中学の時も、一生懸命がんばって、がんばって、がんばって・・・
最後にとうとう頑張れなくなってしまった。
ナオちゃんと香月くんから逃げて、引越しまでして違う学校を選んで、それで入った青学へも結局行けなくなってしまって・・・


周りに心配ばかりかけてしまう、もろい自分の心が嫌になる・・・


そんな私の願いに、不二くんは少し困った顔をするから、すみません、こんな話・・・、そう申し訳なく思って眉を下げる。

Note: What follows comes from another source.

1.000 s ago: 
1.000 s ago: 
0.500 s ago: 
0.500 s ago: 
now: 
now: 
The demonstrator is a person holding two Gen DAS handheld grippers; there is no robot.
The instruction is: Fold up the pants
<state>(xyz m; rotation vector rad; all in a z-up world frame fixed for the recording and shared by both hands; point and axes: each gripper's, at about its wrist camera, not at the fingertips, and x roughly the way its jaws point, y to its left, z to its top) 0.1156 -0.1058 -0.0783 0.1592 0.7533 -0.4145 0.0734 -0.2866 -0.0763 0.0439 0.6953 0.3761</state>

「不二くんは何をお願いしたいですか?、サンタさんに・・・」


慌てて空気を変えようと不二くんに話を振ると、___そうだな、そう不二くんが伏し目がちな視線をゆっくりと私へと向けるから、ドキリと心臓が跳ねた。


「___小宮山さん、が欲しい。」


真っ直ぐに向けられた視線・・・
熱くなる頬・・・


あ、あの・・・、なんとか声を振り絞る・・・


「ふふ、驚いた?」


なんて返事をしたらいいか戸惑う私に、不二くんの真剣な顔がいたもの笑顔に変わる。
さ、帰ろうか、そう言って優しく手を引いてくれる。


あ、はい・・・、不二くんに腕を引かれながら、ちゃんと不二くんを受け入れようと強く思う。
こんな中途半端な関係じゃなくて、ちゃんと彼氏と彼女の関係に・・・


この繋がれた腕の温もりを失いたくないから・・・
きっとこの気持ちも、好きと同じだから・・・


小走りで不二くんの横に並ぶと、彼が優しく笑いかけてくれる。